According to Galebach, ease of use is closer than many Urbit participants realize.

“The stuff that you would see as clunky as a user is often [there] because the core base isn’t fully ready to support making an easy UX,” he said. Urbit “just needs that little bit of extra work so that people can make these very smooth user experiences that are very stable.”

Nevertheless, he called that work urgent.

“The risk is a timeline risk,” Galebach said. His concern is that “stuff that should take one and a half years takes five. Even that might not be existentially threatening to Urbit. But whenever you extend those timeframes, pretty much only bad things can happen.”

Wolfe-Pauly at Tlon sounded a bit more Zen about the matter, but acknowledged the need to improve runtime.

“We're working on it,” he said. “There's literally one person that we fund who works on that stuff. I would love for it to be five people. We can't afford to do that.” He noted that the Urbit Foundation has existed for only a year, and said its task in coming years is to find ways to fund more infrastructural work while the ecosystem’s companies focus on making money.

Lehman, at the nonprofit, agreed that core development, traditionally Tlon’s bailiwick, is “looking like it’s going to be the foundation’s next challenge.

“Starting next quarter, we'll be figuring it out and having a lot of discussions … and throughout next year, figuring out how we can coordinate the ecosystem to tackle projects on the kernel,” he said.

As that happens, developers continue to expand Urbit's functionality. This week, an early Urbit adopter known as ~doplur unveiled an Ethereum Virtual Machine (EVM) on Urbit that uses its ID system like blockchain wallets, with the aim of courting DeFi users to the platform by distributing $URBIT tokens to all Metamask users.

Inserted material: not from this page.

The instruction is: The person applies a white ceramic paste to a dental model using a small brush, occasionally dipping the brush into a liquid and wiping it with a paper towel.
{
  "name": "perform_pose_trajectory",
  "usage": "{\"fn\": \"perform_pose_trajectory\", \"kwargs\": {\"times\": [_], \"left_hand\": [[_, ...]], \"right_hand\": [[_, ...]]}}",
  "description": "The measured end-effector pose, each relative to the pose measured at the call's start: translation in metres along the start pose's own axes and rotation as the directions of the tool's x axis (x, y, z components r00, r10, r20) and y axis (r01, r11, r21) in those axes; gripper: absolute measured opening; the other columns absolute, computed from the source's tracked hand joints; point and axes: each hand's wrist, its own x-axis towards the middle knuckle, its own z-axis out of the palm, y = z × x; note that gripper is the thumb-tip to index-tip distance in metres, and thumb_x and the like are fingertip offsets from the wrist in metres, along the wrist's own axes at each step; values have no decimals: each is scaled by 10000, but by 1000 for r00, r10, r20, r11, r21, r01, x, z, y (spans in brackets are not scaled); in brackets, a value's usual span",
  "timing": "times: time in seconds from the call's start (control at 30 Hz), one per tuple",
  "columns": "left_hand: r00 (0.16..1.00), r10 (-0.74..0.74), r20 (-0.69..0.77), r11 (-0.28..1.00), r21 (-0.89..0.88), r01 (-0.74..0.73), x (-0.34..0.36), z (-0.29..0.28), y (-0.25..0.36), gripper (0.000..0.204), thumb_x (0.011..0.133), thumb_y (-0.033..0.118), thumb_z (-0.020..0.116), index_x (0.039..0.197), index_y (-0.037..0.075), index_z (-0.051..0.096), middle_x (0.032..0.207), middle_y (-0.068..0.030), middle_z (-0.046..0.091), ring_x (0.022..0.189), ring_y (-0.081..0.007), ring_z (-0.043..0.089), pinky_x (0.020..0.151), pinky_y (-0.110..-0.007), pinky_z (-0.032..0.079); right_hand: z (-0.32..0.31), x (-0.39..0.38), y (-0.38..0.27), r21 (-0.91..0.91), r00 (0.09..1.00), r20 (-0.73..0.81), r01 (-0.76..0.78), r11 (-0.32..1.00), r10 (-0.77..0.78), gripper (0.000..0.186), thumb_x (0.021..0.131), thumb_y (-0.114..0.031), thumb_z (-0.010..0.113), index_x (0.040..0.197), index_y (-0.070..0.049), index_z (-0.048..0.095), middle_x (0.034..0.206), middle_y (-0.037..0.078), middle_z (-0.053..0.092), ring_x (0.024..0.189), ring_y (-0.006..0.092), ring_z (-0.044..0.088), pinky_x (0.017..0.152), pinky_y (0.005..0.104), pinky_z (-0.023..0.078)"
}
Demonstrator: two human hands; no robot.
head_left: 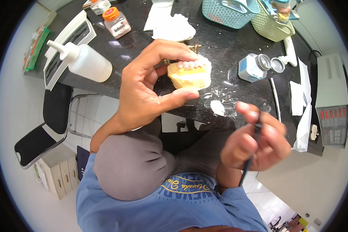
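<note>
My left hand [143,83] grips a yellow dental cast [191,77] with whitish teeth along its upper edge, thumb below and fingers above. Behind it, part of a brass-coloured metal piece [194,48] shows, mostly hidden. My right hand [259,141], smeared by motion, is closed around a thin black-handled tool [246,170] at the lower right; its working tip cannot be made out. Between the hands, a small mound of white material [217,108] lies on the black table [143,29], with white smears around it.
A white squeeze bottle [89,62] and an orange-capped jar [116,24] stand at left. An open small jar [253,67] is at right, near a thin white stick [275,98]. Crumpled tissue [174,28], a blue basket [230,15] and a green basket [272,27] lie farther back.
</note>
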Motion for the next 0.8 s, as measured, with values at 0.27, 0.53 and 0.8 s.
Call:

"There is a lot of capital on Ethereum," doplur said. "If Urbit is going to be a serious player in crypto" then it's going to have to learn to speak "the language of DeFi." Not everyone involved in Urbit liked the idea, however, which was unfinished at launch and harkened back to the scam-filled days of initial coin offerings in 2017 with its white paper and airdrop.

This only goes to show some of the growing pains Urbit will go through as it continues to expand and gain adoption. Not everyone will like what ends up being built on or using Urbit, as is the nature of "open source, public infrastructure," Wolfe-Pauly said.

In the meantime, the next version of Landscape that premieres at Assembly will be much easier to use, with a front-end interface “comparable to a centralized experience,” said Marisa Rowland, Tlon’s head of product.

“Urbit and Tlon are about to be widely accessible to all,” she said. “We’re about to be able to onboard many, many more. It’s definitely a turning point.”

UPDATE (Sept. 24, 2022 16:15 UTC) – Corrects description of Uqbar testnet and Galebach's first name.

UPDATE (Sept. 27, 2022, 01:12 UTC) – Adds clarifying language to description of Tlon's Landscape.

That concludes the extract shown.